Nocardia crassostreae (Actinomycete bacteria) causes infection in the oysters Crassostreae gigas and Ostrea edulis. The bacteria can be found all year as bacterial foci primarily in gonadal follicles, vesicular connective tissue, gills, heart and adductor muscle, but they can finally invade every tissue.
Picture: Nocardia crassostreae bacterial colonies in the adductor muscle of Ostrea edulis (H&E staining).

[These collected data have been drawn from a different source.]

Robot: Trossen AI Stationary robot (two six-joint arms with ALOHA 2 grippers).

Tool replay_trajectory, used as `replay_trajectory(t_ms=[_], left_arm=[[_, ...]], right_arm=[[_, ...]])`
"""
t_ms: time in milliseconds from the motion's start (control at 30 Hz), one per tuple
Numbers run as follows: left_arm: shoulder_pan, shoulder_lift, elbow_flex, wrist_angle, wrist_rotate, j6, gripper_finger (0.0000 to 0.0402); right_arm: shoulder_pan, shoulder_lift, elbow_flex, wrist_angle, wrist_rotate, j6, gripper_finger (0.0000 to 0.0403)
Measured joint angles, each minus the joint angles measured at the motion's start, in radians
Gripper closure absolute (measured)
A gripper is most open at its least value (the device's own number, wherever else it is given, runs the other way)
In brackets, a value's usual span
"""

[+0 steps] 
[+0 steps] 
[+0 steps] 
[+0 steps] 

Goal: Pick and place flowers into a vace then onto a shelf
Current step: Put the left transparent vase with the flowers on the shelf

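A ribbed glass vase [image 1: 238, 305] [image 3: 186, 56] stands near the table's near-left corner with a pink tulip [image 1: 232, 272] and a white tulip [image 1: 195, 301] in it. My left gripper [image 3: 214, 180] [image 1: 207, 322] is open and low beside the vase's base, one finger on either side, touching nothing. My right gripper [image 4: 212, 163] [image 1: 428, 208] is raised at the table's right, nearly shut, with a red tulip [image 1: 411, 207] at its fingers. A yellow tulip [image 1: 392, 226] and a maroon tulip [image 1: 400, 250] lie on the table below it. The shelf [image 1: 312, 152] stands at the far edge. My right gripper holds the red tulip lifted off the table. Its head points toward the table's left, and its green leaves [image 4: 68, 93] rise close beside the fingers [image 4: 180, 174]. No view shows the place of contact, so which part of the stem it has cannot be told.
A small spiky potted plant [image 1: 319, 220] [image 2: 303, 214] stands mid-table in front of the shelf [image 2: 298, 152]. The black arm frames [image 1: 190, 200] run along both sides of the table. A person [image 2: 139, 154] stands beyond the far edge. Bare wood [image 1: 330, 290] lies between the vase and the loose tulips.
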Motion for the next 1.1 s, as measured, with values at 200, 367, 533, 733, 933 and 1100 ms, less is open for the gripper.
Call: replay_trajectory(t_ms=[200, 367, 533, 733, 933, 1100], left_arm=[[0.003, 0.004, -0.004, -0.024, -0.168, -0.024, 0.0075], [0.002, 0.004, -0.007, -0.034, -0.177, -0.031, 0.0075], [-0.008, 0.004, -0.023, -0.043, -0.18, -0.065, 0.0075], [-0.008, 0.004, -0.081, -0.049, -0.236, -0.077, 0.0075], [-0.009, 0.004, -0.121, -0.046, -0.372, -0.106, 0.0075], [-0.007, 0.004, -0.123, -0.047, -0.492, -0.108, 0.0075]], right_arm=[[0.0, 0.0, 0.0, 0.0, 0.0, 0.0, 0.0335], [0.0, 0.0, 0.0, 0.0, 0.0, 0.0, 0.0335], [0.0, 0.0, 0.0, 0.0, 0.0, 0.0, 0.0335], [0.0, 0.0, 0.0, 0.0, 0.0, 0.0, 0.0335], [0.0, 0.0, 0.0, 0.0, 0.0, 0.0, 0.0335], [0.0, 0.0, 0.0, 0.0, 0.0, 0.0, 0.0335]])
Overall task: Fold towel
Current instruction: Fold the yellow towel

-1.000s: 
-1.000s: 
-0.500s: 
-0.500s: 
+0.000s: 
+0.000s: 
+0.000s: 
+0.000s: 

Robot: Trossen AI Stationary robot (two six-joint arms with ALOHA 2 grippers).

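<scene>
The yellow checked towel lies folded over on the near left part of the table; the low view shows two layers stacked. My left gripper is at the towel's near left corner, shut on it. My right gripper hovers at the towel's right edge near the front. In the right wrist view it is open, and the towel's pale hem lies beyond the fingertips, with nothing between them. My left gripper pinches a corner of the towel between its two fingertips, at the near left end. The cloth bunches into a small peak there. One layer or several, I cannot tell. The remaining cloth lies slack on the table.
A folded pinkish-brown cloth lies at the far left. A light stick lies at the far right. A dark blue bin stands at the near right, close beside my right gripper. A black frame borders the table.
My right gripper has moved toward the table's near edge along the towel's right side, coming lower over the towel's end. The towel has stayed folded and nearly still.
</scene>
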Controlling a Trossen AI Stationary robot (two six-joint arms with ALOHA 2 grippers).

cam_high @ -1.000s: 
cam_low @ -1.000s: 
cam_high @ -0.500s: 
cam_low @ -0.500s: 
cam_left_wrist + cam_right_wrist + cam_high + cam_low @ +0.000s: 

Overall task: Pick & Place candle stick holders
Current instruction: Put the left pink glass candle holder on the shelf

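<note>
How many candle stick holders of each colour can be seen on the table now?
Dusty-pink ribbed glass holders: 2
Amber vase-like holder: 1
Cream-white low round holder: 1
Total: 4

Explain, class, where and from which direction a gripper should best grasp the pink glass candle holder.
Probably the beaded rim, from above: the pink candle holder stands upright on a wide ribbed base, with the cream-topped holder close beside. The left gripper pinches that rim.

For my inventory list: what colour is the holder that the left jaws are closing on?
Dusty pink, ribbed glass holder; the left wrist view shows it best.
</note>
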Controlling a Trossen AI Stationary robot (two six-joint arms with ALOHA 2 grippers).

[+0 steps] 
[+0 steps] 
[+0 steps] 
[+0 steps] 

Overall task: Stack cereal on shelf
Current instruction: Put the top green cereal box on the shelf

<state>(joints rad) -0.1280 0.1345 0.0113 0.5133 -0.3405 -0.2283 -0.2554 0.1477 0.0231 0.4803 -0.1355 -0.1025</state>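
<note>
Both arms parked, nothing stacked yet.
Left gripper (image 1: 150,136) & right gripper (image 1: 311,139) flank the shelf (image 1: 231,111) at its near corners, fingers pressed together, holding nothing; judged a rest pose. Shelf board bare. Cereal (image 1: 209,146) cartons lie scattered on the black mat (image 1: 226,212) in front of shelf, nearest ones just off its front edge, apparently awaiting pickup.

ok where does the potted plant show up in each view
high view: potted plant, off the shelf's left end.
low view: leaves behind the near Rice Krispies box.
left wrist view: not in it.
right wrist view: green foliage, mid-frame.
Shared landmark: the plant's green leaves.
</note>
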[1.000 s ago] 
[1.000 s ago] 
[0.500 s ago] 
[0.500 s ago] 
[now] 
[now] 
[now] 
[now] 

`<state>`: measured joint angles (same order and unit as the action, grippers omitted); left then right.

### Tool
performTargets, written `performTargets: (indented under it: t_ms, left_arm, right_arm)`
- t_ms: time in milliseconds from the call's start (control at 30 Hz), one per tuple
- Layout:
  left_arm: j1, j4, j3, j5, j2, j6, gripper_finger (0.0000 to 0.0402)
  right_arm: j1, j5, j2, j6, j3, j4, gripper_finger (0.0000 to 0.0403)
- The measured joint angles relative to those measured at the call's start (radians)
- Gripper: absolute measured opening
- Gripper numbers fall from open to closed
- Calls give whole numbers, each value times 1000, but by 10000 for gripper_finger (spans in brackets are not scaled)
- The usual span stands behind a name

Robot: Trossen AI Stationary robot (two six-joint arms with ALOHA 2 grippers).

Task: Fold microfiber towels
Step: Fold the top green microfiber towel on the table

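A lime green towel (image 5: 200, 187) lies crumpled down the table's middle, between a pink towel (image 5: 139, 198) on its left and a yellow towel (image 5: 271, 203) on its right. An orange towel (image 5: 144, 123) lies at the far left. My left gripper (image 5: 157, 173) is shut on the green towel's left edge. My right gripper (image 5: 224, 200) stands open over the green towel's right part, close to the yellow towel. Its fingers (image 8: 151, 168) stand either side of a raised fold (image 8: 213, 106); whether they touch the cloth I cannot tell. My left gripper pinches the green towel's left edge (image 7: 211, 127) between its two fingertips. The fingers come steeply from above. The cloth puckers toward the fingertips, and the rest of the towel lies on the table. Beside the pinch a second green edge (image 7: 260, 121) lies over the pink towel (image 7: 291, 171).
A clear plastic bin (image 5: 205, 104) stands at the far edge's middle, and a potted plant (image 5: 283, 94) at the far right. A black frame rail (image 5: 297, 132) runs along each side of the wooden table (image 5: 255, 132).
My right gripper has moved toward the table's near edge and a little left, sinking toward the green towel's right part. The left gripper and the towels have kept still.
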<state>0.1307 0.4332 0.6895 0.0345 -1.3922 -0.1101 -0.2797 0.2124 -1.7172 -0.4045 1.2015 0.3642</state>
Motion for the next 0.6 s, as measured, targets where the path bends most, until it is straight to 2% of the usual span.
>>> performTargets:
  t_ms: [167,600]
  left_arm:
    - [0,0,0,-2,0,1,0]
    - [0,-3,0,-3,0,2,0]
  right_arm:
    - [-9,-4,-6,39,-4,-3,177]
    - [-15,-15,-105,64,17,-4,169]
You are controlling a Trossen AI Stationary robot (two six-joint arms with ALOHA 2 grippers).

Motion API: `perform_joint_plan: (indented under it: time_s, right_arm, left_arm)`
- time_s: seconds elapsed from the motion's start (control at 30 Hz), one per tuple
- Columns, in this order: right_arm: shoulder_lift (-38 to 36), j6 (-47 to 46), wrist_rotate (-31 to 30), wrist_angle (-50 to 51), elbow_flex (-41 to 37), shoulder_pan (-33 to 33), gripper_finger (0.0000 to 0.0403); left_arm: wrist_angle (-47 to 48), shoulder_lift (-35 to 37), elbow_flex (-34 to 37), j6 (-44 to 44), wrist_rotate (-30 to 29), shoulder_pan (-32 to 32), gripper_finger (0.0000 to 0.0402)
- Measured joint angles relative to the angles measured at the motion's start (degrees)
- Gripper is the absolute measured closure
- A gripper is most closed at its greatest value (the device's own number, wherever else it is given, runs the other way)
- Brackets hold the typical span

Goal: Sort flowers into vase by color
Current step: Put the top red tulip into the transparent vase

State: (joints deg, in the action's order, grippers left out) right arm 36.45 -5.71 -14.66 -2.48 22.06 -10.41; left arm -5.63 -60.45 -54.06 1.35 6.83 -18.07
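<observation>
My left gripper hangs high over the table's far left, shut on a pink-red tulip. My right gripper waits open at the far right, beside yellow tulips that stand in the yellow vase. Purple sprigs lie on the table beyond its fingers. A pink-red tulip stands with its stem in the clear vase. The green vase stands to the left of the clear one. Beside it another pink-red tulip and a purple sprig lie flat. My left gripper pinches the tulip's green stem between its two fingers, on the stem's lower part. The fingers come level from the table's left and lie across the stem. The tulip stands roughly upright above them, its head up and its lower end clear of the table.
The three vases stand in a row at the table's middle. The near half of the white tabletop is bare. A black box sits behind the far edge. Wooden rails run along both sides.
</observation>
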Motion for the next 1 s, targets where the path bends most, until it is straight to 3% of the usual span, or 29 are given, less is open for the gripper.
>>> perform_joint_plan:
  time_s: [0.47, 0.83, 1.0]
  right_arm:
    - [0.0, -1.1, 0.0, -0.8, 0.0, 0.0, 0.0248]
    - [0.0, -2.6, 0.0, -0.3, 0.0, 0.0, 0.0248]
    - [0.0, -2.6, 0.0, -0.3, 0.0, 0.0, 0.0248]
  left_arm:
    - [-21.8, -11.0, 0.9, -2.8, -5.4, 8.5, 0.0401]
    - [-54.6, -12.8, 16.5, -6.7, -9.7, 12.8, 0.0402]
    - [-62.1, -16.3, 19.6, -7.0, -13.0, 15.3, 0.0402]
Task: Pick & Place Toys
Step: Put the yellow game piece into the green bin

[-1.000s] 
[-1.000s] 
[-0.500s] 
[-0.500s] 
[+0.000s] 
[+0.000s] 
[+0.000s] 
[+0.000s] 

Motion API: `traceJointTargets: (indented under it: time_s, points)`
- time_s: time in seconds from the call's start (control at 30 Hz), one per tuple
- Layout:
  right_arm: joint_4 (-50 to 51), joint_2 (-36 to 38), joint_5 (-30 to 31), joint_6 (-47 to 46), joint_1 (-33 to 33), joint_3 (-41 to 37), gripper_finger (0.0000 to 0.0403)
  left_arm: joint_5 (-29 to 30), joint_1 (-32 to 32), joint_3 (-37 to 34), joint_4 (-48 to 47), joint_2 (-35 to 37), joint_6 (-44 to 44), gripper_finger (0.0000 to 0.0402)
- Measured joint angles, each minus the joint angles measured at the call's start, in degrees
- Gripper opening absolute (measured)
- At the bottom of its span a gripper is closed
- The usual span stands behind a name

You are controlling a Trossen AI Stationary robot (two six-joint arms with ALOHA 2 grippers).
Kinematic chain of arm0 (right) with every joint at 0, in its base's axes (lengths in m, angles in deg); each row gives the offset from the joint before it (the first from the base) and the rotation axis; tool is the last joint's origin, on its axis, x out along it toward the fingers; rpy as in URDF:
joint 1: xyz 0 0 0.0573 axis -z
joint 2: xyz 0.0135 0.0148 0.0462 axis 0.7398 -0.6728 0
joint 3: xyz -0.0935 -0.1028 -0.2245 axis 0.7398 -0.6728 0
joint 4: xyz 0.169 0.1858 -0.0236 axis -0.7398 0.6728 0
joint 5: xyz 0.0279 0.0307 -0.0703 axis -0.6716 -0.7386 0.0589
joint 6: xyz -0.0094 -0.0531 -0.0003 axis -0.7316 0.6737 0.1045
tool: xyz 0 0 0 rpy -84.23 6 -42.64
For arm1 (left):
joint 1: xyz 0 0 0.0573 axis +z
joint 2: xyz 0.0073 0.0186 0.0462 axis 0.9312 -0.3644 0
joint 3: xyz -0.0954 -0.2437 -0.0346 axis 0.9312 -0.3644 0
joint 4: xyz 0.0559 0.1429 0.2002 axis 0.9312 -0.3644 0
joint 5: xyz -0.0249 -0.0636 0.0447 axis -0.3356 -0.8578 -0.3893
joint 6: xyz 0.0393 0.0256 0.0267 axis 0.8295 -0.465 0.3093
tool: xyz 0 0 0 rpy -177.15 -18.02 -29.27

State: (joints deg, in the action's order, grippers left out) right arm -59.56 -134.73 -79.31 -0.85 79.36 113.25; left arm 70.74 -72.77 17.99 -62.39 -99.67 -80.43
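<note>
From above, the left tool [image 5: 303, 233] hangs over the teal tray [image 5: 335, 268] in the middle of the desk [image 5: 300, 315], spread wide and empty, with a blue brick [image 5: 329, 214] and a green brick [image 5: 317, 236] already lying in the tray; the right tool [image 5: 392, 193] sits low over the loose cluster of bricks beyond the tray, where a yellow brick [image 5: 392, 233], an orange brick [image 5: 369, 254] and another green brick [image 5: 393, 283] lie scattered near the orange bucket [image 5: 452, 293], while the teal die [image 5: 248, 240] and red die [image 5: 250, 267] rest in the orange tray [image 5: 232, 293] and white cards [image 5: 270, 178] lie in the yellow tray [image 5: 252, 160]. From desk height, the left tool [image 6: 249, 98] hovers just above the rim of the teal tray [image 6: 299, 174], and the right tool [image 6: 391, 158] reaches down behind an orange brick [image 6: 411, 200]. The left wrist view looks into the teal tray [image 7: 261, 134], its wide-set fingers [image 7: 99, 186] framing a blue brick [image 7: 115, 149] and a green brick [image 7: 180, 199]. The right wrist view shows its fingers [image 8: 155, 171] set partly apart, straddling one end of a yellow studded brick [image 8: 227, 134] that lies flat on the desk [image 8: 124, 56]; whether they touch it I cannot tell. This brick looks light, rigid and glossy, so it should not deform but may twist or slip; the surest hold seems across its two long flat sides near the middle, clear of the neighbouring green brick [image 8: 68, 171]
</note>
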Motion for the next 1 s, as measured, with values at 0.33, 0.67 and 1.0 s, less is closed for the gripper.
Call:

Nocardia crassostreae is an Actinomycete bacteria in the Nocardia otitidiscaviarum rRNA sub-group. The bacteria are usually associated with mortalities during the late summer and fall. The extent of associated mortalities has not been accurately measured but estimated at about 35% in some localities. In British Columbia (Canada), European flat oysters Ostrea edulis cultured alongside infected C. gigas have been found infected by N. crassostreae but mortality rate is unknown. Recently, a few flat oysters and Pacific oysters from The Netherlands (Lake Grevelingen) have been found infected by N. crassostreae during mortalities due to poor environmental conditions (Engelsma et al, 2008).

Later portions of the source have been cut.